July quarter sales guidance of $121 million to $122 million and fiscal 2018 (ends in January 2018) sales guidance of $502 million to $506 million is favorable at the midpoints to consensus estimates of $121.3 million and $502.8 million. Shares rose 9.5% on Thursday, hitting their highest levels since mid-2015.
Box added another 3,000 clients for its enterprise file-sharing/syncing platform, growing its total base to 74,000. The company also reported strong uptake for value-added offerings related to things such as encryption key management, content management, data governance and programming interfaces (APIs) for custom business apps, and claimed a third of its $100,000-plus deals were the result of its partnerships with IBM, AT&T and NTT.
The value-added product growth drives home why critiques of Box as a mere cloud storage provider were misguided. Cloud storage is a commodity, but the software that Box has layered on top of its storage certainly isn't, and the developer ecosystem that it has built for its offerings can't be created overnight either. Microsoft, Citrix Systems and others do provide credible competition, but dislodging the company at a Global 2000 account isn't as simple as offering cheaper storage.
Ciena
Though many optical component/module vendors have been stung by weak Chinese demand, optical networking hardware provider Ciena is largely immune to the problem, as its latest figures show.
Ciena reported April quarter revenue of $707 million (up 10%) and adjusted EPS of $0.45, easily topping consensus analyst estimates of $695 million and $0.37. July quarter sales guidance of $710 million to $740 million is just slightly above a $723 million consensus at the midpoint. But on its earnings call, Ciena guided for fiscal 2017 (ends in October) revenue growth of 8% to 9%, above a consensus for 7.8% growth.

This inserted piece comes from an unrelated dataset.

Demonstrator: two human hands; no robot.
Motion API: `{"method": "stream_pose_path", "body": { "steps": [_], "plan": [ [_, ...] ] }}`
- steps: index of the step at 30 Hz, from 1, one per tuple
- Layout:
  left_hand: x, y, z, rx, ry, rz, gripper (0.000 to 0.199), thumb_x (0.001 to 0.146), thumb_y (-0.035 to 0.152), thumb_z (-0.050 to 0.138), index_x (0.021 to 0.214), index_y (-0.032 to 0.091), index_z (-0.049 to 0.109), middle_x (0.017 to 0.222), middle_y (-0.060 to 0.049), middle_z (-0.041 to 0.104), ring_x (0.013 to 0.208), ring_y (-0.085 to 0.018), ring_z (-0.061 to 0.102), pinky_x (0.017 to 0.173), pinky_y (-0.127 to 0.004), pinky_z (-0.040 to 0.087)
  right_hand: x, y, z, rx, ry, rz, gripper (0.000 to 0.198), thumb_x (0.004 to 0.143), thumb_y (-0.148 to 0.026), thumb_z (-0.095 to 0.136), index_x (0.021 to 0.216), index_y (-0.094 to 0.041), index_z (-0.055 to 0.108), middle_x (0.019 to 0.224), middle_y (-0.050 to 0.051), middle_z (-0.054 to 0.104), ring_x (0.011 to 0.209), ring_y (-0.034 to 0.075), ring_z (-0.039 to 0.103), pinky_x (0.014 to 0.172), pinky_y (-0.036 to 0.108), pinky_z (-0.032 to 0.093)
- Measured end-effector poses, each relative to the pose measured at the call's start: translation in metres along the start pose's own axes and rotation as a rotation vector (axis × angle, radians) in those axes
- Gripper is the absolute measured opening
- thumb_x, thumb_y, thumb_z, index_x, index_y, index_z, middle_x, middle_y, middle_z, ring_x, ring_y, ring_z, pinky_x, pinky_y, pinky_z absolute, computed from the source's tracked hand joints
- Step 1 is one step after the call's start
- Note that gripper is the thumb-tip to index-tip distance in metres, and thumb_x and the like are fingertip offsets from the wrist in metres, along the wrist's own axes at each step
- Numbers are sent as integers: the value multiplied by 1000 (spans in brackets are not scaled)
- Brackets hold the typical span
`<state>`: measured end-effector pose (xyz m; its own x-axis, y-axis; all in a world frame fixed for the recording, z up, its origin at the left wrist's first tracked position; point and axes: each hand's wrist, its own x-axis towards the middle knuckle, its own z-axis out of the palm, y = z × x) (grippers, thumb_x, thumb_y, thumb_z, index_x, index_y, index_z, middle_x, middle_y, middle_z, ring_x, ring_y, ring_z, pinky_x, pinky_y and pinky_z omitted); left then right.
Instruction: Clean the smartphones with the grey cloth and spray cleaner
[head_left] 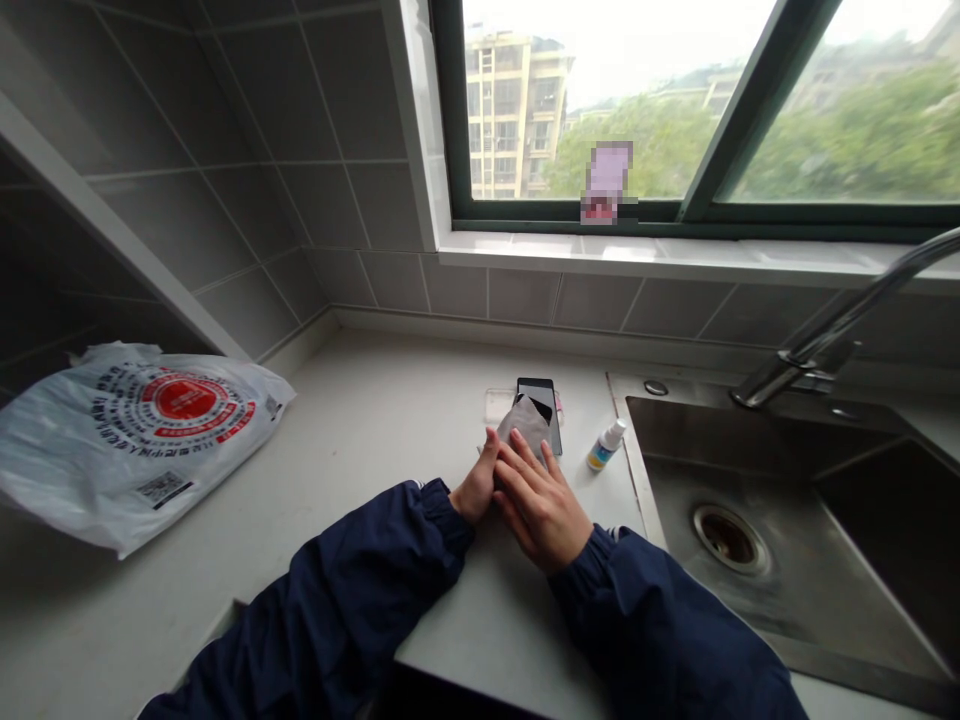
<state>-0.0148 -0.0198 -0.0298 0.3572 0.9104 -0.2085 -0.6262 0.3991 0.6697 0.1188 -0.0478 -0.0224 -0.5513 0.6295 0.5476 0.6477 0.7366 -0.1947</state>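
Observation:
My left hand (474,490) and my right hand (538,510) are together over the counter, with a grey cloth (527,428) sticking out between them. The right hand's fingers lie nearly straight across the cloth and the left hand, pressed against them. Of the left hand, the raised thumb and the wrist side show; its other fingers are hidden. Anything else inside the hands is covered. Just beyond, a dark-edged smartphone (535,386) lies on the counter, partly under or behind the cloth. Beside it is a clear phone case (498,404). A small white spray bottle (606,445) stands to the right.
A white plastic bag (135,430) with red print rests on the counter (360,420) at left. At right is a steel sink (780,500) with a chrome faucet (795,350). A tiled wall and window sill (525,245) run along the back. The counter's front edge is near my forearms.

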Motion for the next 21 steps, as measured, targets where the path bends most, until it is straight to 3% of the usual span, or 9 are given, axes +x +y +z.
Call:
{"method": "stream_pose_path", "body": {
  "steps": [3,11,15,21],
  "plan": [
    [-3,6,11,37,59,-57,63,101,52,32,106,5,73,114,-20,72,131,-28,55,119,-32,29,-1,-1,0,29,-24,-7,45,100,-20,41,144,-12,47,156,13,39,151,30,22,119,59,27],
    [-7,16,18,-225,62,-191,66,97,61,37,95,5,71,91,-17,75,92,-24,73,103,-34,49,-4,-3,3,93,-42,-58,52,98,-23,47,148,-13,43,155,14,41,150,29,24,121,58,20],
    [-2,20,13,-255,92,-165,54,95,51,43,91,6,71,83,-15,75,86,-24,74,95,-34,53,-5,-4,2,109,-57,-82,55,97,-24,48,150,-13,40,156,13,39,150,29,24,122,57,19],
    [5,21,8,-280,146,-64,33,86,38,55,82,10,71,74,-11,74,86,-27,74,91,-39,54,-8,-2,6,157,41,-81,53,96,-20,49,148,-10,42,155,17,41,149,28,27,120,53,29]
  ]
}}
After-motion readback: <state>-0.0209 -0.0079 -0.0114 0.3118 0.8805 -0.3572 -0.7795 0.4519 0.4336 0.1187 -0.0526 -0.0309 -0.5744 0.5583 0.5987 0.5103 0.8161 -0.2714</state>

Shares rose 15.9% on Thursday to $27.19. They were last at these levels in 2013.
Boosting Ciena's top line: Sales of Converged Packet Optical hardware (products supporting both optical networking and Ethernet switching) rose 15%, to $502.1 million. A 24% increase in sales of software and related services to $37.7 million also didn't hurt. North American sales, which still account for over half of all revenue and stem in large part from AT&T and Verizon, grew 7%.
Ciena notes it recorded nearly $100 million in sales during the first half of fiscal 2017 from India, where Internet penetration rates remain relatively low and a 4G buildout only recently started in earnest. The company added strong demand for its Waveserver data center interconnect (DCI) solution helped sales to "web-scale" cloud clients rise 43%; Waveserver may be taking some share from Infinera's (INFN) CloudXpress DCI solution.
Going forward, Ciena is also hoping to be a major player in the component market via its WaveLogic Ai digital signal processor (DSP), which promises superior programmability relative to rival products and has the backing of optical module vendors such as Lumentum, NeoPhotonics and Oclaro. Sluggish global telecom capex is still a headwind for the company, but it seems better-positioned than many peers.